Welcome to TigerBlog's Wild Kingdom. If, by the way, you're in TB's age, then you know 1) there used to be a show called "Wild Kingdom" and 2) who was the sponsor of that show.
Anyway, this guy was sent to TB by his friend Todd, who also said that such a turtle can live to be 35 years old and never go more than a few hundred yards from where they hatched. TB then suggested that Todd put the turtle in the car, drive him to the other side of the neighborhood and give him a crazy adventure that most turtles never get to experience.
That's how they do it at TB's Wild Kingdom.
It was Todd, by the way, who pointed out that the snake who slithered by yesterday was a "garter" snake, and not a "garden" snake. TB is glad that after all these years, he finally has that cleared up.
Segueing from reptiles to mammals, it'll be the Tigers and Bears this weekend in soccer.
The women's game will be on Myslik Field at Roberts Stadium, with kickoff at 1. The men's game will be in Providence, with kickoff at 6.
Both teams will head into their big weekend games with the momentum of having won their Ivy League openers last weekend and then shutting out a non-league opponent in midweek.
In the case of the men, that meant a 2-0 win over Harvard was followed by a 1-0 win over a previously unbeaten Monmouth team.

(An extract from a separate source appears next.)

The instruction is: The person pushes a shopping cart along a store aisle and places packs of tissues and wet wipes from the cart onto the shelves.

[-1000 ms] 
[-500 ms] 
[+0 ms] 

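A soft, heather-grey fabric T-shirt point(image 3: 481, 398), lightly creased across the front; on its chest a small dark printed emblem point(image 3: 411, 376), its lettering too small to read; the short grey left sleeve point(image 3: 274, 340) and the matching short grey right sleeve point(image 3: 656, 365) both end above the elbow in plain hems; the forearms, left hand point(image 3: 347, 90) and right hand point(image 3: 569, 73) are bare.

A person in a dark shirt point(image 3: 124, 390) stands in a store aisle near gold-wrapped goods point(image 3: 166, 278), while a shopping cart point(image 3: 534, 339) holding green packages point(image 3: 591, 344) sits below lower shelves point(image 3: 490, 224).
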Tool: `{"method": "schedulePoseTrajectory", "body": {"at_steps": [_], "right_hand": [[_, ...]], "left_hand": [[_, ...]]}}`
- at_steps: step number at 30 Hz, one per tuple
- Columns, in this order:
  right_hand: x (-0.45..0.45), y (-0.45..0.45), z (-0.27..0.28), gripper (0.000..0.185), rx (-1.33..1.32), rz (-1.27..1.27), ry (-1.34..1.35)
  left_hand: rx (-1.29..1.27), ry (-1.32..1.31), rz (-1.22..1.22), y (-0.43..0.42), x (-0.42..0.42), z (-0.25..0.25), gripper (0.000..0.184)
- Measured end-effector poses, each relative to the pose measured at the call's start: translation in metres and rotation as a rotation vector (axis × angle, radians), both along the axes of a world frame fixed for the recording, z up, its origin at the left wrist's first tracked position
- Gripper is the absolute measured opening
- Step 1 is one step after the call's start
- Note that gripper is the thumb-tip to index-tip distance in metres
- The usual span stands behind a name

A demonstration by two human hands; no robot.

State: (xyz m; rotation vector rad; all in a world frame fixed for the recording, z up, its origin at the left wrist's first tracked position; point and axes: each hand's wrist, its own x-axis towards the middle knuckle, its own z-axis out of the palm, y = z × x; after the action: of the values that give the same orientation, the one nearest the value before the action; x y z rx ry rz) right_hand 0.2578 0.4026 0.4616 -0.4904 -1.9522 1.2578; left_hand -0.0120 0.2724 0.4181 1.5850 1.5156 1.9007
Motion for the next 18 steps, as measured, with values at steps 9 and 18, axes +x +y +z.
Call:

For the women, it meant back-to-back 3-0 wins, first at Cornell and then at home against Lafayette.
The Princeton men are No. 60 in the RPI rankings, while Brown is No. 99. In all five Ivy teams are in the Top 100, led by Cornell at 26 and then Penn at 30, Yale at 49, Princeton at 60, Dartmouth at 71 and then Brown at 99.
Who is No. 1, by the way? That would be Pitt, followed by Marshall, Stanford, Hofstra and Providence. That's RPI, not any coaches' rankings, and that's not the five TB would have guessed.

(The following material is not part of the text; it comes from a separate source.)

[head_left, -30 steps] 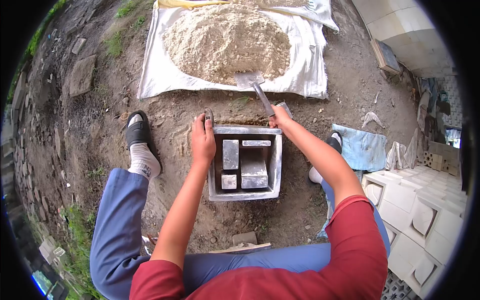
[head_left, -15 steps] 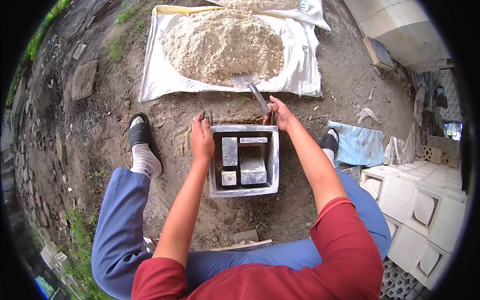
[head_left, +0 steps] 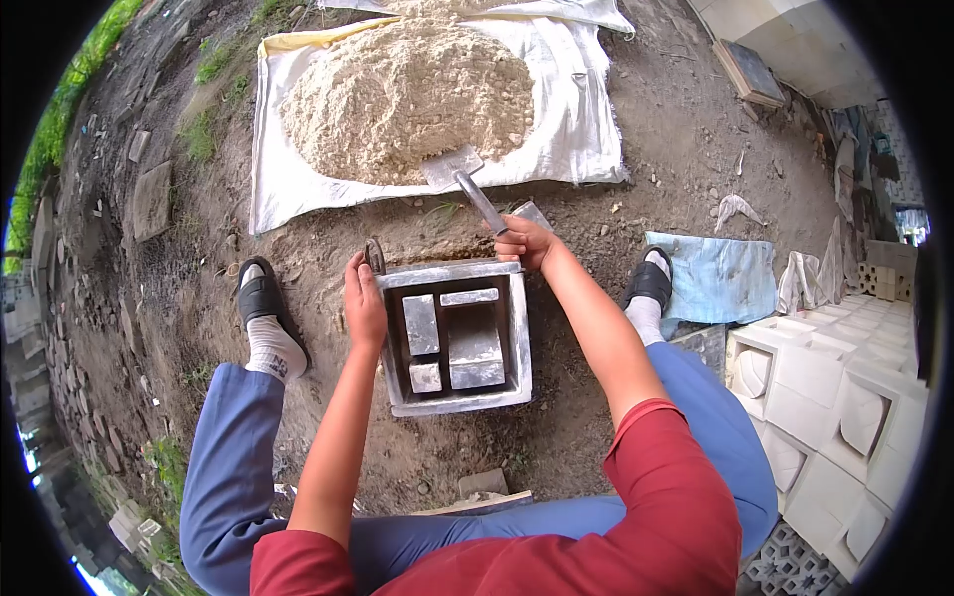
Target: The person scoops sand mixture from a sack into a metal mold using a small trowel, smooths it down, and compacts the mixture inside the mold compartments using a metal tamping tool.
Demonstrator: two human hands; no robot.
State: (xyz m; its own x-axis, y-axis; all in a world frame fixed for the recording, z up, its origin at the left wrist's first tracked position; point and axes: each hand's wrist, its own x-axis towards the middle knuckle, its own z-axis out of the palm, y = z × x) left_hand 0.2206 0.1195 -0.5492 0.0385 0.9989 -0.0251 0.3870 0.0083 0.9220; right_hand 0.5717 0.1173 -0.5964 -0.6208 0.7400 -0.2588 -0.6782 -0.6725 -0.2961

On the women's side, you have a top five of ... wait, let TB think about it. He'd guess North Carolina, Stanford, Florida State, UCLA and Texas A&M. Now let him look ...

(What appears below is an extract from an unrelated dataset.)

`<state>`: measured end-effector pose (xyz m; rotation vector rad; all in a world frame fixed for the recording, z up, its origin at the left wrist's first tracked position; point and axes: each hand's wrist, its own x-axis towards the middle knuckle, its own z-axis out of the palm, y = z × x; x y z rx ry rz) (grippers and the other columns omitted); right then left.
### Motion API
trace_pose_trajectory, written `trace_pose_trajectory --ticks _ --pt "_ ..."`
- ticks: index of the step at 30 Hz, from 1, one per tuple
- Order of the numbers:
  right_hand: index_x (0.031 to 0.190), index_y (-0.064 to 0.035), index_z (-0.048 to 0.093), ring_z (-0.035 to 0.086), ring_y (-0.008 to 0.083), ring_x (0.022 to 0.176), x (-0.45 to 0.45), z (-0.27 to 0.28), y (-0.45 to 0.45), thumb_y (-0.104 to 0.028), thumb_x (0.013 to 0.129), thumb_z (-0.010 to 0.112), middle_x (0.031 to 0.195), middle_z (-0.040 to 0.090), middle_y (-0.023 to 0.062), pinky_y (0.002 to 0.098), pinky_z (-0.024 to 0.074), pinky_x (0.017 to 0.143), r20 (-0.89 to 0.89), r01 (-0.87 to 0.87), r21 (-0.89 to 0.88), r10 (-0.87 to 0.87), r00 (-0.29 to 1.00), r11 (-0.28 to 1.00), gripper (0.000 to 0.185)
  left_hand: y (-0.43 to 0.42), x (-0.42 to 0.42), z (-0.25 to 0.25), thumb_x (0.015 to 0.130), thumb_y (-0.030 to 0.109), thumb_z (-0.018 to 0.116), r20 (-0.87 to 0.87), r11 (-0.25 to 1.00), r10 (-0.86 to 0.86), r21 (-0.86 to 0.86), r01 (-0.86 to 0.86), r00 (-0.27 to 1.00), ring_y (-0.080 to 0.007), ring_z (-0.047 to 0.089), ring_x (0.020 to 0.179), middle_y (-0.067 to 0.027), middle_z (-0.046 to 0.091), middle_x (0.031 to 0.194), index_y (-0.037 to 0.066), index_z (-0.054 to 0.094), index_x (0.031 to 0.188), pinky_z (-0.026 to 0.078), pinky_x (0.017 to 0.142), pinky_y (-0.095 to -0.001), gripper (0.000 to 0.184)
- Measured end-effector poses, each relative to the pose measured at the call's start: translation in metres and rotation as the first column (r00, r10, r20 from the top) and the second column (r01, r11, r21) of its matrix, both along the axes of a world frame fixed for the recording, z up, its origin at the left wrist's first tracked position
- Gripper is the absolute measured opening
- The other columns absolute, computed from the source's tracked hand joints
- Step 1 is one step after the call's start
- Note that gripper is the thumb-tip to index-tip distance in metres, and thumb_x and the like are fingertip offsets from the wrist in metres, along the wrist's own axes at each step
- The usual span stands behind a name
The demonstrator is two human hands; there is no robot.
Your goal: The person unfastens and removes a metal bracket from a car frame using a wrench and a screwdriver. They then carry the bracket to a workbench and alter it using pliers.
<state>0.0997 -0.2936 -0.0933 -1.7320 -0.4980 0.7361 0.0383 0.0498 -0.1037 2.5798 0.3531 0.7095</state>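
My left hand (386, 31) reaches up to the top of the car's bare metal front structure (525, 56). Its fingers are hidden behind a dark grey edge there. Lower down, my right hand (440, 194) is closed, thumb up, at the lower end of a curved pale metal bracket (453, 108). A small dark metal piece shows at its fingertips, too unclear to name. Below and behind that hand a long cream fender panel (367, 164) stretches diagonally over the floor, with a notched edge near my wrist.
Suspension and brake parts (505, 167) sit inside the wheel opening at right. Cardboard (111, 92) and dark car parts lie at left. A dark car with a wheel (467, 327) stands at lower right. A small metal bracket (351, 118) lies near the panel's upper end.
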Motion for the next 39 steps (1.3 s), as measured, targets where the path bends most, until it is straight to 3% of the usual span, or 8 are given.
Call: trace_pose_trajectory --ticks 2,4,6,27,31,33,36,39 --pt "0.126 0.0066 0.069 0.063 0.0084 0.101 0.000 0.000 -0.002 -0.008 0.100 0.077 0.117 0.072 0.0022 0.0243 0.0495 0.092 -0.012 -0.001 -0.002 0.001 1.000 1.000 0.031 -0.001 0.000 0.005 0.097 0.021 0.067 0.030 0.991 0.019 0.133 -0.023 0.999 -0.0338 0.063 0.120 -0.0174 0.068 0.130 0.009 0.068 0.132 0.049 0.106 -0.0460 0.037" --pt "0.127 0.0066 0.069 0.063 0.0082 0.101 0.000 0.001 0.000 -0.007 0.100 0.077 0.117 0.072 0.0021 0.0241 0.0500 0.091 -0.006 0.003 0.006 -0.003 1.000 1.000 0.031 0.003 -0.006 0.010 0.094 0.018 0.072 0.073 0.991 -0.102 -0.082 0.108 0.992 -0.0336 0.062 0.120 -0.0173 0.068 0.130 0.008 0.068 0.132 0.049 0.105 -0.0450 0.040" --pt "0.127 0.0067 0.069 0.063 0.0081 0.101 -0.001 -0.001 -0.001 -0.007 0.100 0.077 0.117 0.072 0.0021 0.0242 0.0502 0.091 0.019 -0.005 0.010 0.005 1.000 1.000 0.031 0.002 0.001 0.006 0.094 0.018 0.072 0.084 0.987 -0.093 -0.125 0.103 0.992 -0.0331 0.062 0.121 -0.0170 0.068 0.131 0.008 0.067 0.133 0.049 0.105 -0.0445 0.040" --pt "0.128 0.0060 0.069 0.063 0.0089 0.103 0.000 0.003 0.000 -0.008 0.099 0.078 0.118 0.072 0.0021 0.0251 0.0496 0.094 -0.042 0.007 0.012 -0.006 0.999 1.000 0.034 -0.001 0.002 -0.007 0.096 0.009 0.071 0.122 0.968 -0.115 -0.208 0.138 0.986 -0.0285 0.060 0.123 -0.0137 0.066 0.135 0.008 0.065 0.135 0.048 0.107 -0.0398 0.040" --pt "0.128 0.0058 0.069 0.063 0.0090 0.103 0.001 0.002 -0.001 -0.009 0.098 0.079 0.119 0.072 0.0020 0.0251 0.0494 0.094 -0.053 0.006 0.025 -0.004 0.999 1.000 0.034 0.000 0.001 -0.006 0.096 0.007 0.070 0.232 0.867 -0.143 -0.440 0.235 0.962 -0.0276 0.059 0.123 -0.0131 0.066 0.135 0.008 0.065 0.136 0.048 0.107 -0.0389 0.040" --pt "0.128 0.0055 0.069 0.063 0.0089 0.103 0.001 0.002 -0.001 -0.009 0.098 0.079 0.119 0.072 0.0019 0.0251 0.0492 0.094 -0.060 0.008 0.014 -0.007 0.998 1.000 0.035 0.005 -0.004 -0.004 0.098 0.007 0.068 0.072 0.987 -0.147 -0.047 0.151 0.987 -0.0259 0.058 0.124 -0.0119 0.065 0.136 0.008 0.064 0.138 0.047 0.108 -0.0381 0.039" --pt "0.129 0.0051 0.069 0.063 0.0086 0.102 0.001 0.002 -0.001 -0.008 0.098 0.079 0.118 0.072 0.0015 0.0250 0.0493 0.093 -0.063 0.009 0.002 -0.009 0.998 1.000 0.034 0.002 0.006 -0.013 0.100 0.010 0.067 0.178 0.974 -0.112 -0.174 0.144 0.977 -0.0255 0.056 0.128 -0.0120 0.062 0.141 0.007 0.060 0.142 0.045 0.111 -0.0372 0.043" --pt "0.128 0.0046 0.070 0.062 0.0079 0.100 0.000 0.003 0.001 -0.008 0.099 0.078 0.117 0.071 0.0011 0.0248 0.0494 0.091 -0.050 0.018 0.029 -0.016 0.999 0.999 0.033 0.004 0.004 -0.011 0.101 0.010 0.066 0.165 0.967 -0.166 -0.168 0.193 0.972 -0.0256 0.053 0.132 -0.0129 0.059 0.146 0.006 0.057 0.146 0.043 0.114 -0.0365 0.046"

... and he got one correct. The top five is North Carolina, Michigan State, Arkansas, Wake Forest and Mississippi State.
Princeton is the top rated Ivy school at No. 58. There are five, with Yale at 64, Brown at 73, Harvard at 78 and Dartmouth at 91.
If you add that together, you come away with 10 of the 16 Ivy League soccer teams ranked in the RPI top 100. That's impressive.
It also means that no Ivy game is a gimme and no Ivy team is a pushover. It makes each game its own challenge.
Mathematically what it means is that, on both sides, at least one team currently ranked in the top 100 will not be making it into the Ivy tournament, since only the top four make it. In fact, TB will go as far as to say that he'd guess that come Ivy tournament time, there will be at least one team among the eight in the two tournaments that is not currently in the top 100.
Princeton's men are now the No. 3 scoring defense team in the league. Brown's men are the No. 2 scoring offense team. That means nothing when that game starts.
Princeton's women are the top scoring defense in the league, having allowed just five goals. Brown is second, having allowed eight. Princeton has scored 14 goals for the year, with six having come in the last two games after scoring eight in the first seven.
Again, none of that matters in Ivy soccer. It's a league of great balance and depth. Every game is big.
Oh, and it was "Mutual of Omaha's Wild Kingdom." Extra credit if you remember that Marlon Perkins was the host.
TB thinks it aired after NFL football on Sundays when he was a kid. He could be wrong about that.
And tomorrow on TB's Wild Kingdom, it'll be a special Big Cats edition, with a look at Saturday's Tigers-Lions football game.